Task details: In the records below, which lines include "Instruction"? Copy them.
------------------------------------------------
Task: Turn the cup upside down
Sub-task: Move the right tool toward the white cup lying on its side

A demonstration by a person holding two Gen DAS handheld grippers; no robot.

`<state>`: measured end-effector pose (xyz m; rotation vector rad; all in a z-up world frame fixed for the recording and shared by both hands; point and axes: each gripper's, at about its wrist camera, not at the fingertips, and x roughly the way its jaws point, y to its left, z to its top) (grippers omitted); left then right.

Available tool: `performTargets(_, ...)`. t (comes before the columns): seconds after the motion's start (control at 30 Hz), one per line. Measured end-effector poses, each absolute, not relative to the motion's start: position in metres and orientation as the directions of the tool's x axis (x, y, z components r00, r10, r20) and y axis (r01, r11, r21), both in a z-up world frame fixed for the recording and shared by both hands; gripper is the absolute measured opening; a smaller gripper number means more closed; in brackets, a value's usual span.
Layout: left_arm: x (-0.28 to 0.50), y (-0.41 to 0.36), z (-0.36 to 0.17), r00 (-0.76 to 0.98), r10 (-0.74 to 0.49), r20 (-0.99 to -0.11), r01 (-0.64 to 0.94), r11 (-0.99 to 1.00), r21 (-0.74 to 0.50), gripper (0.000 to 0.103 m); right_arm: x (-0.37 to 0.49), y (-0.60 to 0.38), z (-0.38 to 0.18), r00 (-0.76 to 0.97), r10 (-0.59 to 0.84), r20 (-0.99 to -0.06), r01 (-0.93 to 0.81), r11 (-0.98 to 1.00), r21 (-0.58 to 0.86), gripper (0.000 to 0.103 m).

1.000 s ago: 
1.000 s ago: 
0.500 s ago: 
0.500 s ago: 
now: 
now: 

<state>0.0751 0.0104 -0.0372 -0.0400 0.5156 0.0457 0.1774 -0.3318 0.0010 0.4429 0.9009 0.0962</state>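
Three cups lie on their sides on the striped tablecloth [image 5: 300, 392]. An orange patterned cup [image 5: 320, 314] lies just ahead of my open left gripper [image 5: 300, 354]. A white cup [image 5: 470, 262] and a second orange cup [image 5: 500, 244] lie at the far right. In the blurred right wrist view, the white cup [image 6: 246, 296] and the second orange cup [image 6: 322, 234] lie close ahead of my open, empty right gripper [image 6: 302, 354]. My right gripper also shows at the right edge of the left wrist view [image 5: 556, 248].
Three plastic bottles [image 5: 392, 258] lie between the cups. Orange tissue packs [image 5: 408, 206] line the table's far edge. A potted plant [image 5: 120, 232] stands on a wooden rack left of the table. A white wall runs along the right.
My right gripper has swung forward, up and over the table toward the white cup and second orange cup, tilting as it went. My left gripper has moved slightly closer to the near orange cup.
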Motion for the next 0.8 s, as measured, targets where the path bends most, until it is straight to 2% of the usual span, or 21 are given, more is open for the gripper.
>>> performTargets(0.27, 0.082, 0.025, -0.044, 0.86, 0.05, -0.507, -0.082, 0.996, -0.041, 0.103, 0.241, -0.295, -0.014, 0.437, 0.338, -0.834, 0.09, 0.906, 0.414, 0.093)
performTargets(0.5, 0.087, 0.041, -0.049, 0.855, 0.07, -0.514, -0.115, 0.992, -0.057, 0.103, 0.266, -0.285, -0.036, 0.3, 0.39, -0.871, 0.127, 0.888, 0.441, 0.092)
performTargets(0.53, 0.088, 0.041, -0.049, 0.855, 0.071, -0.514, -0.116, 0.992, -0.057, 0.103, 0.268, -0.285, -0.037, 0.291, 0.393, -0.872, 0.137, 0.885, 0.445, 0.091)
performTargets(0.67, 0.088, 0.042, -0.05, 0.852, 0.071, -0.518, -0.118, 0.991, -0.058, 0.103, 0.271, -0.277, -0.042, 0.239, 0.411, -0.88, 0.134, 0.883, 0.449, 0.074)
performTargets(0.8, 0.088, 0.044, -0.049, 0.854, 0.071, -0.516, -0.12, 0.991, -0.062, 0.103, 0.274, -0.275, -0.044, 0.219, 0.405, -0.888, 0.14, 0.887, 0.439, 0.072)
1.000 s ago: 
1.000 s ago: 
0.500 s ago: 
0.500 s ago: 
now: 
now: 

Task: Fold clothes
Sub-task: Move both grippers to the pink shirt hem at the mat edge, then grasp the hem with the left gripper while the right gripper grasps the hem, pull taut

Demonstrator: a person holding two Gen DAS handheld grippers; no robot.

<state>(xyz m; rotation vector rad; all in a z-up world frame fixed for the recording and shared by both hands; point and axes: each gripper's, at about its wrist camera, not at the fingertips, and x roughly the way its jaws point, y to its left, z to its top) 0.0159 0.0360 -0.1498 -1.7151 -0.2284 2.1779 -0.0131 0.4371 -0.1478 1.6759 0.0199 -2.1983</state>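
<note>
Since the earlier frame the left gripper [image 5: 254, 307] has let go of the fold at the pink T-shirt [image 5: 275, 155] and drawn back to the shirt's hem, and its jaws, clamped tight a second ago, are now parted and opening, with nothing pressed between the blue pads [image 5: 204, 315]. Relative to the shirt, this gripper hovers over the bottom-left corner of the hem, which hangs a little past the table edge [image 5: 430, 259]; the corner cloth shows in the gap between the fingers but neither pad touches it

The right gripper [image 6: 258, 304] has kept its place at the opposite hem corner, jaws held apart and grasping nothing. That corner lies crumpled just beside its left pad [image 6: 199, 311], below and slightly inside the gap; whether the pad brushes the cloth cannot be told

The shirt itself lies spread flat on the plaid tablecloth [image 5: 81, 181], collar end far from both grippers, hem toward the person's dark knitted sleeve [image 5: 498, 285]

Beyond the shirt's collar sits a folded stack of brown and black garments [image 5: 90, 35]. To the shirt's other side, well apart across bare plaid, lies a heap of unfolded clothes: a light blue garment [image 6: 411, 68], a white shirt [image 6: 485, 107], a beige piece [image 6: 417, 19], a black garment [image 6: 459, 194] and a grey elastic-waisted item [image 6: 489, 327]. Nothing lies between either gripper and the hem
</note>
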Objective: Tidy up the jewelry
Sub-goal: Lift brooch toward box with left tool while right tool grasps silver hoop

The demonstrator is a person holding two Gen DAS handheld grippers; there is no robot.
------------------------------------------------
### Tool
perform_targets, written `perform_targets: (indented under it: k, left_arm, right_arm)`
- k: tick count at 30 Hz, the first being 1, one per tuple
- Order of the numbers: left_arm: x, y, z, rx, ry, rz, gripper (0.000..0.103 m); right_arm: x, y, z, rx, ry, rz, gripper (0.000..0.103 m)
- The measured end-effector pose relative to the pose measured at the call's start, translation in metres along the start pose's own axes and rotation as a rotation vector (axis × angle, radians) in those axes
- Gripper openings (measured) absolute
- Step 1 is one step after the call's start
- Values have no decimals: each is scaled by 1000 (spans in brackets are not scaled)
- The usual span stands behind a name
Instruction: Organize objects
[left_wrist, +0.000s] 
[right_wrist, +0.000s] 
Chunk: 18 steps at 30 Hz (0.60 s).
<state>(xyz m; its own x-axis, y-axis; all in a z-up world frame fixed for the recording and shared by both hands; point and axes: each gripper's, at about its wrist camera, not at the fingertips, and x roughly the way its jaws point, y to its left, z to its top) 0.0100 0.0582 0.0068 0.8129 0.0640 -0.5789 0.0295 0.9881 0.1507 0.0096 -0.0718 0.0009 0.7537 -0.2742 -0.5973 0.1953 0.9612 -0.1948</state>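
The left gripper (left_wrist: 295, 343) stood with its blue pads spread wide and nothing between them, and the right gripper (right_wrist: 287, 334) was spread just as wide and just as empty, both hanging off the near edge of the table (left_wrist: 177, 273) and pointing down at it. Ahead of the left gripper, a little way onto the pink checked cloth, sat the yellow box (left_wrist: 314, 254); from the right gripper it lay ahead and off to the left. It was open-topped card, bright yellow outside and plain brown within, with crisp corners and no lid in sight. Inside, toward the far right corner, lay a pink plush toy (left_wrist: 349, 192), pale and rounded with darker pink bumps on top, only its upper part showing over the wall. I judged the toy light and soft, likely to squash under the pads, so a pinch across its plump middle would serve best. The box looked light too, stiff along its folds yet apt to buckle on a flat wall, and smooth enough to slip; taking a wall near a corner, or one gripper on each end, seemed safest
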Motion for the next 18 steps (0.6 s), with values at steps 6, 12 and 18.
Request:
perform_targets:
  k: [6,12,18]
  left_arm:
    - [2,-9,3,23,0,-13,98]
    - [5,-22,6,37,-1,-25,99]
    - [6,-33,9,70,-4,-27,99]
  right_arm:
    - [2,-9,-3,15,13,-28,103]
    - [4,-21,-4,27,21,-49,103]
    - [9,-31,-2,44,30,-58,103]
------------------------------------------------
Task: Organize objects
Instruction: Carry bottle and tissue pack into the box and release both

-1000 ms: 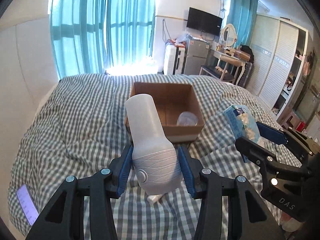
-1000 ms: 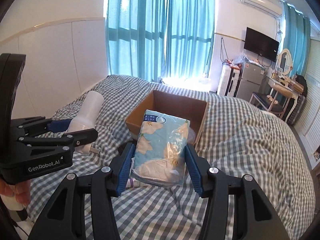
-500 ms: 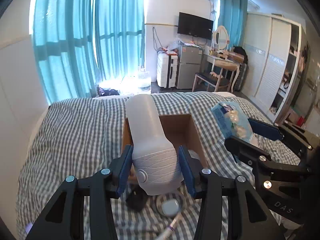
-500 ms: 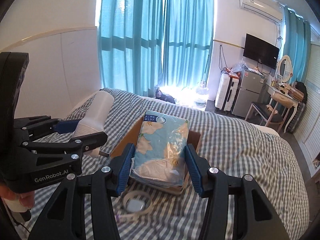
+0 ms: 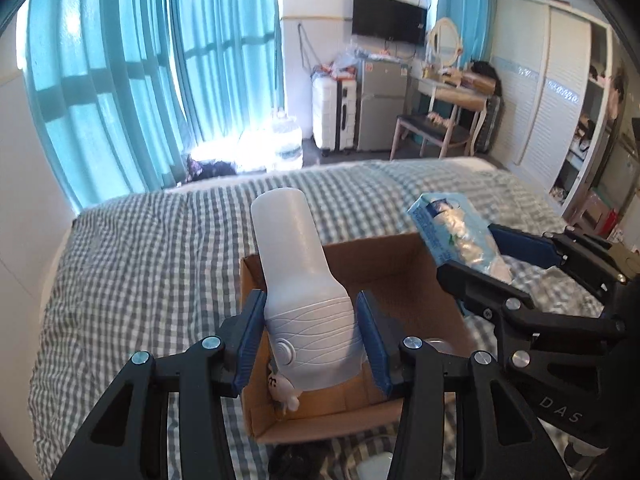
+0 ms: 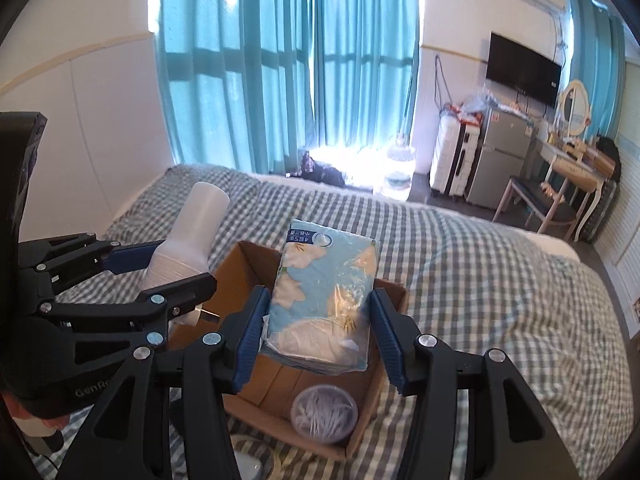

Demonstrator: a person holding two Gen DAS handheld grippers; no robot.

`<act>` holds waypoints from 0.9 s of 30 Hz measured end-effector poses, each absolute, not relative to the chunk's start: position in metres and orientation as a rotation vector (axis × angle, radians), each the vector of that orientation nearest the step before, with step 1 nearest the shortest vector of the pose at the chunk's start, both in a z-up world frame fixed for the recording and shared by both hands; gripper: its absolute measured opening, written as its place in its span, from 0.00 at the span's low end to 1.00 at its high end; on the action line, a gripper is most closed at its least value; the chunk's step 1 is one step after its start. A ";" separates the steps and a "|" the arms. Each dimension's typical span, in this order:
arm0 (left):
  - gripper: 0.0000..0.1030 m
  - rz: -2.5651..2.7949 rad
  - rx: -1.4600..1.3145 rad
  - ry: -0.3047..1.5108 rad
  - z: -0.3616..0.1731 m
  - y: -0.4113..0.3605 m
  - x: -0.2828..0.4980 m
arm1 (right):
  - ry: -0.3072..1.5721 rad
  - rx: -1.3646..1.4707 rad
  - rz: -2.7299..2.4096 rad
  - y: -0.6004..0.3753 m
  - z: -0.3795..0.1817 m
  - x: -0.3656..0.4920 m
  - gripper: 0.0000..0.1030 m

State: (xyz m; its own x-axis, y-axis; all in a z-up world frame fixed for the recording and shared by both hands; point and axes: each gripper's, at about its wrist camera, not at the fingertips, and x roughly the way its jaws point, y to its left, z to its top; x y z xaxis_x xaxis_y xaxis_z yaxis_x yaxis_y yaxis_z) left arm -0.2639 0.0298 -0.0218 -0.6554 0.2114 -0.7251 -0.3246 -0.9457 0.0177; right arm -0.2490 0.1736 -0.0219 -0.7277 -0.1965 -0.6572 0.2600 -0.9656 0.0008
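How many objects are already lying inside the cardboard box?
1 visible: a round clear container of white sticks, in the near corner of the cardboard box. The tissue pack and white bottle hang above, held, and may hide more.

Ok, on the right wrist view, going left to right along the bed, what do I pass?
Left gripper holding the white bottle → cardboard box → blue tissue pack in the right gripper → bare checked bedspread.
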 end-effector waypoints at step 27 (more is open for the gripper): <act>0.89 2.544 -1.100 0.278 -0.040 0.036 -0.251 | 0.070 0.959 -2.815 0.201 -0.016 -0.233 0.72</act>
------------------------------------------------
Result:
Instruction: Organize objects
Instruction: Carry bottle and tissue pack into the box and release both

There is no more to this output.